=== About this exercise ===
In your reply, repeat the full listing exactly and leave each picture out.

=== Records to use ===
════════════════════
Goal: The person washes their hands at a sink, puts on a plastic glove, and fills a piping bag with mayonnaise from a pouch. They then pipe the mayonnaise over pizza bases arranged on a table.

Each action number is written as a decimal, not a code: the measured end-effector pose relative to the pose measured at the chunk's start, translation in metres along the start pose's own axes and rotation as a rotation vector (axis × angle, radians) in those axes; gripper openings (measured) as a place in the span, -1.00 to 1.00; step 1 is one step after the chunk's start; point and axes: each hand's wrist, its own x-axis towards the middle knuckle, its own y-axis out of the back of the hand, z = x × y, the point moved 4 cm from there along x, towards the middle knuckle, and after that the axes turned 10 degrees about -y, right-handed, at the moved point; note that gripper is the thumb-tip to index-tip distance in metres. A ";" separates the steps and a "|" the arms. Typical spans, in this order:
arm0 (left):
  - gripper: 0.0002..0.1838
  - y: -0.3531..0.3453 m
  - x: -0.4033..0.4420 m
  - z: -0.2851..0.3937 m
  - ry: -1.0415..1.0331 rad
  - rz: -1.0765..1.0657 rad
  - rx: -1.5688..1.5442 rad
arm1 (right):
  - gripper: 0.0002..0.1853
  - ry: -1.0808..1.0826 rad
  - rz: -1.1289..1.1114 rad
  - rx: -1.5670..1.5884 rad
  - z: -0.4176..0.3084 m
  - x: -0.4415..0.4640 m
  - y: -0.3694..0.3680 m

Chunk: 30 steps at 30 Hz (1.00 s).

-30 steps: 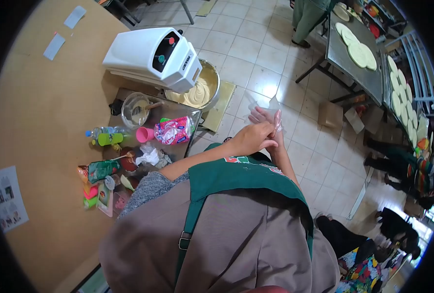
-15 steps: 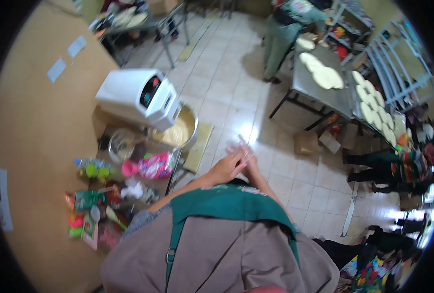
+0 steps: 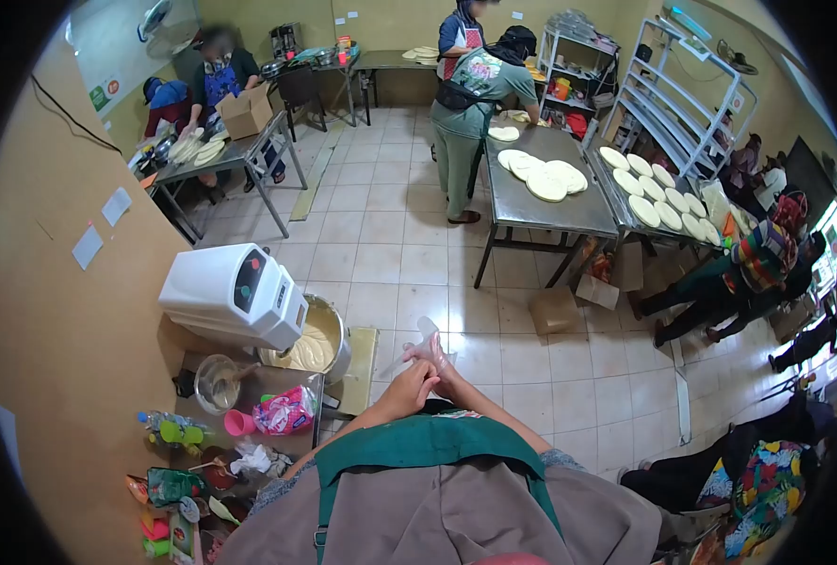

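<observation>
Head view: left hand point(image 3: 409, 390) curls against right hand point(image 3: 434, 354); whether either grip is spread or pinching, cannot tell. Clear plastic glove point(image 3: 428, 328) on right hand, right of mixer bowl point(image 3: 340, 352). Probably tears easily; small, even tugs best.

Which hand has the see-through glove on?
The right hand: a clear plastic glove is over it, with loose plastic sticking out past it. The left hand is bare.
</observation>
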 end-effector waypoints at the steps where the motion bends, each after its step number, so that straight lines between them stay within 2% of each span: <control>1: -0.88 -0.001 0.000 0.000 0.006 0.005 -0.008 | 0.05 0.000 -0.066 -0.027 -0.003 -0.005 -0.004; 2: -0.88 -0.001 0.000 0.001 0.009 0.014 0.004 | 0.04 0.000 -0.132 -0.054 -0.008 -0.009 -0.011; 11: -0.89 0.005 0.001 0.004 0.035 0.096 0.066 | -0.06 -0.084 -0.208 -0.026 -0.026 0.001 -0.033; 14: -0.87 0.008 0.005 0.011 0.045 0.164 0.066 | -0.09 -0.099 -0.365 0.038 -0.035 0.006 -0.041; 16: -0.83 0.008 0.007 0.018 0.050 0.261 0.088 | -0.09 -0.003 -0.378 0.059 -0.048 0.003 -0.053; 19: -0.75 0.013 0.009 0.043 0.157 0.380 0.293 | -0.07 0.097 -0.458 0.185 -0.066 -0.001 -0.081; 20: -0.66 0.017 0.007 0.045 0.084 0.473 0.466 | -0.07 0.111 -0.530 0.194 -0.075 -0.005 -0.088; 21: -0.65 0.023 0.007 0.049 0.104 0.519 0.509 | -0.06 0.122 -0.599 0.207 -0.081 -0.009 -0.094; 23: -0.70 0.030 0.003 0.050 0.132 0.456 0.492 | -0.05 0.163 -0.518 0.130 -0.089 -0.007 -0.098; 24: -0.80 0.028 0.003 0.050 0.126 0.387 0.493 | -0.04 0.190 -0.479 0.092 -0.091 -0.010 -0.100; 28: -0.87 0.027 -0.001 0.055 0.042 0.382 0.440 | -0.06 0.104 -0.599 0.150 -0.093 -0.035 -0.128; 30: -0.88 0.026 -0.006 0.057 0.079 0.381 0.391 | -0.06 0.065 -0.662 0.171 -0.087 -0.029 -0.130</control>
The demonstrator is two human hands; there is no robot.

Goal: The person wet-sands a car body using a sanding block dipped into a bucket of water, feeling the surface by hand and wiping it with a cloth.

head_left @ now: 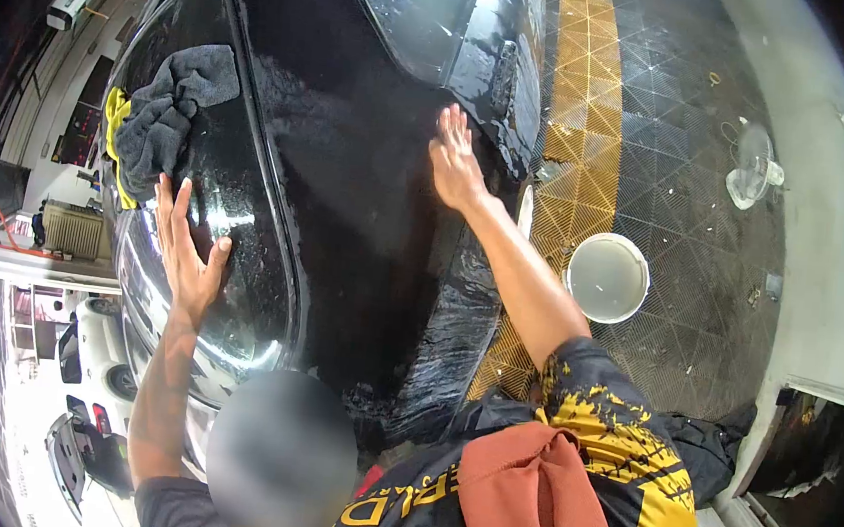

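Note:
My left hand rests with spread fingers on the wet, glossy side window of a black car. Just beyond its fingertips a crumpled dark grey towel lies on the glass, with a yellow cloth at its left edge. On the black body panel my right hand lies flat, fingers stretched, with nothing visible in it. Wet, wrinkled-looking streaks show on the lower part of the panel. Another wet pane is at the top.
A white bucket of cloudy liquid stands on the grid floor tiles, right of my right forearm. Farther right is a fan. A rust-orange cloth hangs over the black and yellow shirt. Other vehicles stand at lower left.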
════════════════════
=== Solution ===
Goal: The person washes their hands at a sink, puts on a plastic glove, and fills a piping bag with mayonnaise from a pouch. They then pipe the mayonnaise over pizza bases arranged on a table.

Each action number is written as a decimal, not a code: the measured end-effector pose relative to the pose measured at the chunk's start, translation in metres along the start pose's own axes and rotation as a rotation vector (axis × angle, radians) in those axes; gripper openings (measured) as a place in the span, -1.00 to 1.00; step 1 is one step after the chunk's start; point and axes: each hand's wrist, its own x-axis towards the middle knuckle, its own y-axis out of the back of the hand, z = x × y, the point moved 4 cm from there along x, towards the middle knuckle, and after that the axes turned 10 degrees about -y, right-handed, at the moved point; note that gripper is the thumb-tip to index-tip distance in metres. A ";" separates the steps and a "|" the arms. Typical spans, in this order:
arm0 (left):
  - gripper: 0.0002..0.1838
  - y: -0.3531..0.3453 m
  - x: -0.4033..0.4420 m
  - z: -0.2851..0.3937 m
  - ry: -1.0415..1.0331 rad
  - rz: -1.0765..1.0657 rad
  - rx: -1.5688..1.5442 rad
arm1 (right):
  - gripper: 0.0002..0.1853
  - ry: -1.0808..1.0826 rad
  - rz: -1.1289..1.1114 rad
  - rx: -1.5670..1.5884 rad
  - z: -0.4176..0.3084 m
  - x: -0.4415..0.4640 m
  - y: -0.3694..0.3680 m

Chunk: 30 steps at 30 Hz (1.00 s).

-30 steps: 
-15 steps: 
+0 steps: 

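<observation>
Head view: left hand point(image 3: 409, 390) curls against right hand point(image 3: 434, 354); whether either grip is spread or pinching, cannot tell. Clear plastic glove point(image 3: 428, 328) on right hand, right of mixer bowl point(image 3: 340, 352). Probably tears easily; small, even tugs best.

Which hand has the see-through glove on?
The right hand: a clear plastic glove is over it, with loose plastic sticking out past it. The left hand is bare.
</observation>
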 end-effector waypoints at the steps where the motion bends, each after its step number, so that straight lines between them stay within 2% of each span: <control>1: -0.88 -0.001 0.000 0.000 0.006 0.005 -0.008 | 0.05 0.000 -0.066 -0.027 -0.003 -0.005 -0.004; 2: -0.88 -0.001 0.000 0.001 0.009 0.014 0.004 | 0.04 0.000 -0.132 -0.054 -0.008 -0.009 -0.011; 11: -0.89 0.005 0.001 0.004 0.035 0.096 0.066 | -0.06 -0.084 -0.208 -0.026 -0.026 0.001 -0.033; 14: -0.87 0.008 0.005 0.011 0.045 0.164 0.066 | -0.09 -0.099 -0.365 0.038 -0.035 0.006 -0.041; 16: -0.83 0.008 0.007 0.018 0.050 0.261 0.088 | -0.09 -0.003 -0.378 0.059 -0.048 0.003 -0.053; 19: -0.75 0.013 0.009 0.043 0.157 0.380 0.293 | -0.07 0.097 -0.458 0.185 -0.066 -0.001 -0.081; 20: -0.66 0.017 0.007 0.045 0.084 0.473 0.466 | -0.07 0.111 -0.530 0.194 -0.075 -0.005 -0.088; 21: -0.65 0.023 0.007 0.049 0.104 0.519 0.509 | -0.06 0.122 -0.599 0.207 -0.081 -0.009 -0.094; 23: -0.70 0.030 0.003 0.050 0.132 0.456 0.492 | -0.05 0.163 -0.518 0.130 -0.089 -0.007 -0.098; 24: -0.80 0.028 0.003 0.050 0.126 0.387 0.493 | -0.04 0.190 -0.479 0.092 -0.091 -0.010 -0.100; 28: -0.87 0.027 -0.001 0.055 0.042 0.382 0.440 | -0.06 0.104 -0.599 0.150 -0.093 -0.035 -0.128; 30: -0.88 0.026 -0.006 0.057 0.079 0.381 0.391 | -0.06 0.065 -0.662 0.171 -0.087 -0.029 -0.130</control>
The demonstrator is two human hands; there is no robot.

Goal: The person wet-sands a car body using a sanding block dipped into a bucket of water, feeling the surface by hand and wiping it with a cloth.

head_left @ now: 

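Note:
My left hand rests with spread fingers on the wet, glossy side window of a black car. Just beyond its fingertips a crumpled dark grey towel lies on the glass, with a yellow cloth at its left edge. On the black body panel my right hand lies flat, fingers stretched, with nothing visible in it. Wet, wrinkled-looking streaks show on the lower part of the panel. Another wet pane is at the top.
A white bucket of cloudy liquid stands on the grid floor tiles, right of my right forearm. Farther right is a fan. A rust-orange cloth hangs over the black and yellow shirt. Other vehicles stand at lower left.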

There is nothing further to add to the answer.